Spike-Based Anytime Perception
Proc. WACV 2023
Moving beyond frame-based visual recognition, targeting applications with tight latency and power constraints
In many emerging computer vision applications, it is critical to adhere to stringent latency and power constraints. The current neural network paradigm of frame-based, floating-point inference is often ill-suited to these resource-constrained applications. Spike-based perception – enabled by spiking neural networks (SNNs) – is one promising alternative. Unlike conventional neural networks (ANNs), spiking networks exhibit smooth tradeoffs between latency, power, and accuracy. SNNs are the archetype of an “anytime algorithm” whose accuracy improves smoothly over time. This property allows SNNs to adapt their computational investment in response to changing resource constraints. Unfortunately, mainstream algorithms for training SNNs (i.e., those based on ANN-to-SNN conversion) tend to produce models that are inefficient in practice. To mitigate this problem, we propose a set of principled optimizations that reduce latency and power consumption by 1–2 orders of magnitude in converted SNNs. These optimizations leverage a set of novel efficiency metrics designed for anytime algorithms. We also develop a state-of-the-art simulator, SaRNN, which can simulate SNNs using commodity GPU hardware and neuromorphic platforms. We hope that the proposed optimizations, metrics, and tools will facilitate the future development of spike-based vision systems.
Proc. WACV 2023
We start by defining a pair of metrics: Pareto latency and Pareto power. Instead of measuring the performance of the model at a single operating point, these metrics integrate over the entire accuracy-time or accuracy-power tradeoff curve.

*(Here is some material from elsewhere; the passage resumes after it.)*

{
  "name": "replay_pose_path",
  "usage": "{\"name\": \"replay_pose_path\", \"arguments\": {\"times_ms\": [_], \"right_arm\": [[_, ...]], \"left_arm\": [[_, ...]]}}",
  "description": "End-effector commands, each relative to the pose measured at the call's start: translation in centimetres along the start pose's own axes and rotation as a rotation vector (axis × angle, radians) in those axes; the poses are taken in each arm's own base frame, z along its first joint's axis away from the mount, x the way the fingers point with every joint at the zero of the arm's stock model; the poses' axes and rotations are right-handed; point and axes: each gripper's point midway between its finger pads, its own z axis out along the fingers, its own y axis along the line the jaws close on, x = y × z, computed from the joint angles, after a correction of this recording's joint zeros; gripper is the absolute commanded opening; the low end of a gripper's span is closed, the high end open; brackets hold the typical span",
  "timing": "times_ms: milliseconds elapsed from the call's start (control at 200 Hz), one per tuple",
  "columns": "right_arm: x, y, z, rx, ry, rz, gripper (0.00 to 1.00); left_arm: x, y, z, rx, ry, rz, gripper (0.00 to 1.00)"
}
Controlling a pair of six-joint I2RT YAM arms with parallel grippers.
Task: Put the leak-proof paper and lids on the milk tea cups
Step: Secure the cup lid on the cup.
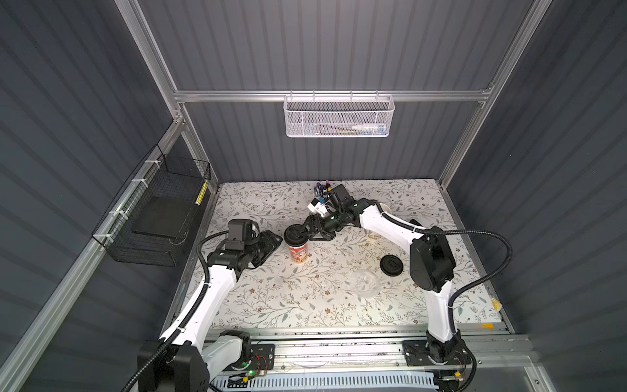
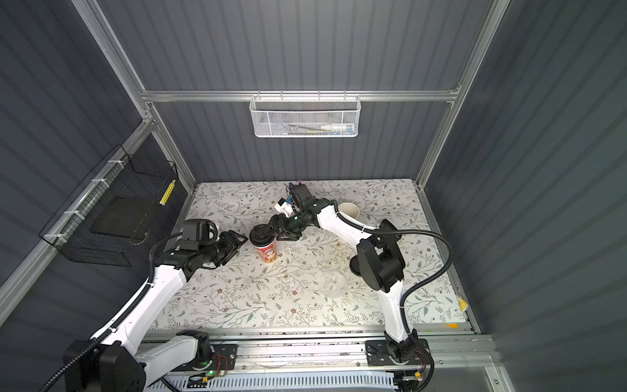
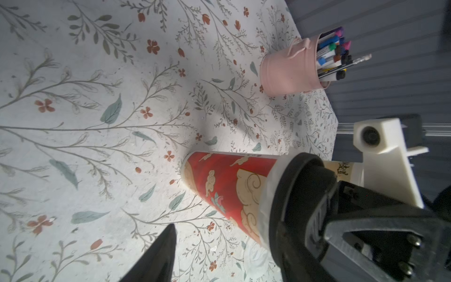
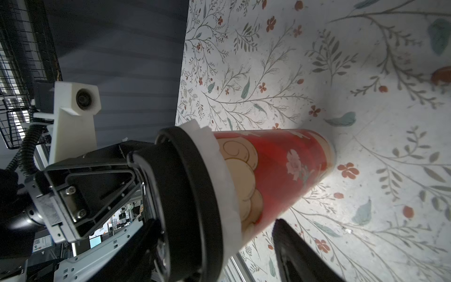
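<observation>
The red-orange milk tea cup (image 1: 300,254) stands upright left of the table's middle with a black lid (image 1: 293,234) on it. A whitish ring of leak-proof paper (image 4: 220,156) sticks out under the lid's rim. My right gripper (image 1: 306,233) is open at the cup's top, one finger across the lid and the other finger (image 4: 300,254) beside the cup wall. My left gripper (image 1: 275,240) stands open just left of the cup, its finger (image 3: 159,256) clear of it. The cream milk tea cup (image 2: 349,210) stands open at the back right. A second leak-proof paper (image 1: 364,283) lies on the table.
A loose black lid (image 1: 391,264) lies right of the film sheet, by the right arm's elbow. A pink pen holder (image 3: 288,70) full of markers stands at the back behind the right wrist. A black wire basket (image 1: 152,217) hangs on the left wall, a white one (image 1: 339,117) on the back wall.
</observation>
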Motion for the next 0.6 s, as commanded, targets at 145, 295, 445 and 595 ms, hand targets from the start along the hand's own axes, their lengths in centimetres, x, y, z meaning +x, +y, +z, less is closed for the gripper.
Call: {"name": "replay_pose_path", "arguments": {"times_ms": [145, 295, 445, 595], "right_arm": [[3.3, -8.2, 1.9, 0.245, 0.094, 0.175, 0.74], [2.8, -7.3, 1.7, 0.225, 0.078, 0.158, 0.75], [2.0, -5.7, 1.1, 0.191, 0.054, 0.135, 0.78], [0.5, -2.1, -0.4, 0.120, -0.008, 0.076, 0.80]], "left_arm": [[-0.3, -3.8, -0.9, 0.225, -0.033, -0.006, 0.76], [1.0, -3.0, 1.4, 0.217, 0.084, -0.011, 0.79], [1.9, -1.6, 2.9, 0.177, 0.140, -0.026, 0.75], [3.0, 0.4, 3.7, 0.110, 0.178, -0.065, 0.72]]}}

We then use these metrics to optimize SNNs trained via ANN conversion. There are three phases in the SNN's life cycle: (1) ANN training, (2) ANN-to-SNN
conversion, and (3) SNN inference.
Phase 1 involves training a conventional ANN for some computer vision task. We propose fine-tuning the ANN for increased activation and weight sparsity. This sparsity is preserved when we later convert to an SNN. We demonstrate a novel method for improving activation sparsity using batch normalization. Decreasing the value of the batch normalization beta parameter leads to improved sparsity.
Here we show examples of activation sparsity improvements in a convolutional MNIST model.
We then consider phase 2, ANN to SNN conversion. This conversion involves an activation scaling step. We show that this scaling can be done at the granularity of individual neurons. In previous work, this scaling was done at the granularity of entire layers.
We propose an algorithm for formally optimizing the activation scaling factors that leverages our Pareto metrics. Formal optimization is guaranteed to perform at least as well as past heuristic-based scaling methods (e.g., Spike-Norm).
Lastly, we consider phase 3, SNN inference. We propose a high-entropy initialization scheme that significantly reduces latency compared to a standard initialization. The y-axis units in this plot are "Pareto latency relative to a model with a standard, low-entropy initialization."
Our optimizations reduce the SNN's latency and power usage by 1-2 orders of magnitude.